Dutton is right: big business club is no friend of the Liberals
I agree with Peter Dutton: the big business club is no friend of the Liberal Party (“Dutton lashes corporate executives”, 31/5).
It is quite rational for market winners to favour higher business costs, to protect their market share against new competitors emerging from the small-business ranks. With less competition, big business can pass on those costs to consumers and still charge oligopoly rents. An extreme example of this was the Road Safety Remuneration Tribunal, created in 2012 by Bill Shorten at the behest of the Transport Workers Union and the big unionised freight companies, who would have cleaned up market share with all the truck owner-operators forced out of business. The best way to raise living standards is to open up markets to new entrants and make the giants fearful for their market share. Dutton is on the money.
James McDonald, Annandale, NSW
At last, a party leader who has had a real job. Labor would be making a disastrous error to underestimate Peter Dutton.
Starting as a policeman, he built highly successful businesses in the real world compared with the bulk of Labor apparatchiks, whose path to leadership has been through useless arts degrees, then straight into the party or the union movement.
Dutton’s observations on the woke tendencies of big business are spot on, noting that they seem more concerned about their so-called social licence than producing results for shareholders. He is an excellent choice for the times.
Peter Jacobsen, New Farm, Qld
Interesting to read new Liberal leader Peter Dutton made a pitch to the “forgotten people” in the suburbs and regions (“Dutton takes up the fight for the forgotten people”, 31/5). The Liberals’ obsession with this theme started with Menzies’ famous “Forgotten People” speech in 1942. We’ve also had Howard’s battlers and later Morrison’s quiet Australians. Who are these forgotten people? Are forgotten people and quiet Australians similar? I have a sneaking suspicion politicians prefer these people because they are not so noisy.
Marita Molloy, Middle Park, Vic
Peter Dutton is smart to forget about the woke middle and upper-class conservatives for whom it matters little economically whether it’s a Labor or Liberal government and target “the forgotten people” – aspirational Labor voters neglected by their traditional party. It worked for Trump, it can work for Dutton.
George Fishman, Vaucluse, NSW
We’re in good shape
If only the Coalition parties had got their leadership ducks in a row six or 12 months ago. And appointed Glyn Davis too. Then there might have been a closer contest. Politics 101: Timing is so very important, get it wrong, and deal with the consequences.
However, across the major parties Australia potentially now has one of its most talented and balanced leadership line-ups in decades. Add in some bipartisan approaches to the real issues facing the nation and we could be cooking with gas … or hydrogen.
Ian Hill, Mandurah, WA
Teal seats will return
The assertion that the so-called teals will hold seats won by the group for the rest of the decade is an overreach (Letters, 31/5).

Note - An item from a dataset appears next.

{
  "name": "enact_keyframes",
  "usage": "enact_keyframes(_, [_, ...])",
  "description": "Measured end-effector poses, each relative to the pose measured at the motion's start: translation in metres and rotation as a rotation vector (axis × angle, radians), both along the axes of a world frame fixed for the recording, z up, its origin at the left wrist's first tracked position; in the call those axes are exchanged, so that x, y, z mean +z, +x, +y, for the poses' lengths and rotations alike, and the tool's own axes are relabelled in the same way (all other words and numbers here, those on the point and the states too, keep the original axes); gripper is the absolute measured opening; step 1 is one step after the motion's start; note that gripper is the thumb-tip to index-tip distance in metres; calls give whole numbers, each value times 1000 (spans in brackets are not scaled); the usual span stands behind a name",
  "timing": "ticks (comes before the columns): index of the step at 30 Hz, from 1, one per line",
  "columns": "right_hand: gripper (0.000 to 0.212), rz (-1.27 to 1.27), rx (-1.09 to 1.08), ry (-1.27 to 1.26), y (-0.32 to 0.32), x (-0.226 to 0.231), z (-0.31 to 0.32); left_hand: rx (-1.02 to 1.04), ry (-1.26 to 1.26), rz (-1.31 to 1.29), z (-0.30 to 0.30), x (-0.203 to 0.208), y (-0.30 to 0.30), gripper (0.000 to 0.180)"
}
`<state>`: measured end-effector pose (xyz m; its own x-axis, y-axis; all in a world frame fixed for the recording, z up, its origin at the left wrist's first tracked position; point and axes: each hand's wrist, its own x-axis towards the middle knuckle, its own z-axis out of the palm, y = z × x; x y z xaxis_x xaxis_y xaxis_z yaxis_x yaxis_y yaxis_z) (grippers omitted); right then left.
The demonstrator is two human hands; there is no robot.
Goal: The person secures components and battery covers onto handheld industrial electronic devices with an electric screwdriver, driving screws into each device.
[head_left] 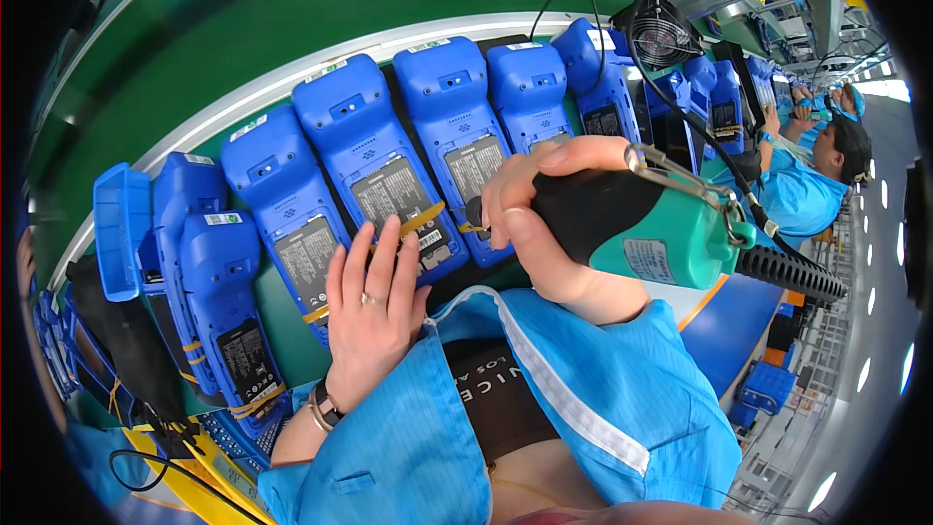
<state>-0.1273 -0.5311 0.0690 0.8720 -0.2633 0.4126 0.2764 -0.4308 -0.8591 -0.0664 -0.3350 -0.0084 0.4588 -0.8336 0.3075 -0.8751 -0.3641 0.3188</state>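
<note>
A green surface (243,29) runs under everything, edged by a pale rail, and on it a row of blue handheld terminals lies face down, side by side, backs up with their grey label panels showing. Further along the line other people in blue coats sit at the same surface.

The person's right hand (544,224) is wrapped tight around an electric screwdriver (641,224), black at the neck and teal at the body, with a ribbed cable trailing off behind that grip; its nose points toward the terminal (457,146) just ahead of the knuckles. The bit itself is hidden behind the fingers, so I cannot tell whether it touches a screw.

The left hand (374,316) lies flat and spread, fingers pressing on the lower end of the neighbouring terminal (384,180), pinching nothing. A yellow rubber band (420,219) crosses that unit just beyond the fingertips.

As far as I can judge, the work is midway: units to the left of the flat hand already carry yellow bands, while those beyond the driver show none. One loose blue back cover (121,233) stands at the far left end.
</note>
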Motion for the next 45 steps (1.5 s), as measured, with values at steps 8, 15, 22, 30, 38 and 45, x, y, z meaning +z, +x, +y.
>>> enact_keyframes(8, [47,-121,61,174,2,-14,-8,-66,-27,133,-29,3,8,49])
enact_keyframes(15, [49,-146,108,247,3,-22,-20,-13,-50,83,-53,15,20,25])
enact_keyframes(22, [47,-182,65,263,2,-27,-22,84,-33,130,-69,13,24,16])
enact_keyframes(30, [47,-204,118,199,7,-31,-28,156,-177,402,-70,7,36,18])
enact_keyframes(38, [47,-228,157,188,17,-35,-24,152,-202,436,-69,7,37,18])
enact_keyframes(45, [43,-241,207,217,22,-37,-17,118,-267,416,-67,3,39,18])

There were many ingredients to the loss of seats by the major parties at the recent federal election. Some of those have been removed, policies will change and the campaign dynamics, such as rogue candidates, the United Australia Party advertising and the fantasy of fresh-faced, well-funded independents will surely change next time around, therefore changing the paradigm.
People judge politicians on what they say and do. The teals may be a one-trick pony and will have little or no real clout in a parliament in which the government has a majority. It’s one thing to grab attention with emotional arguments and seizing on popular topics but another delivering through legislation and then change. Even if the entire crossbench votes as a bloc it will not have the numbers to push through one piece of meaningful legislation. Based on that, the teals can be expected to lose seats at the next election, while the Labor and Liberal parties will reclaim ground.
Tim Sauer, Brighton East, Vic
Plundering Pacific
I wonder if the people of Solomon Islands realise the “deep-sea fishing bases” China is going to build in all probability mean huge fish-processing factory ships servicing a fishing fleet of hundreds of large boats as we saw in The Philippines recently. They will plunder the fish stocks of the Pacific at will and send it all back to China, eventually completely decimating the fish stocks as they have done elsewhere.
Apart from the refuelling of these ships, it’s anyone’s guess what the island nations’ people will actually get from these deals.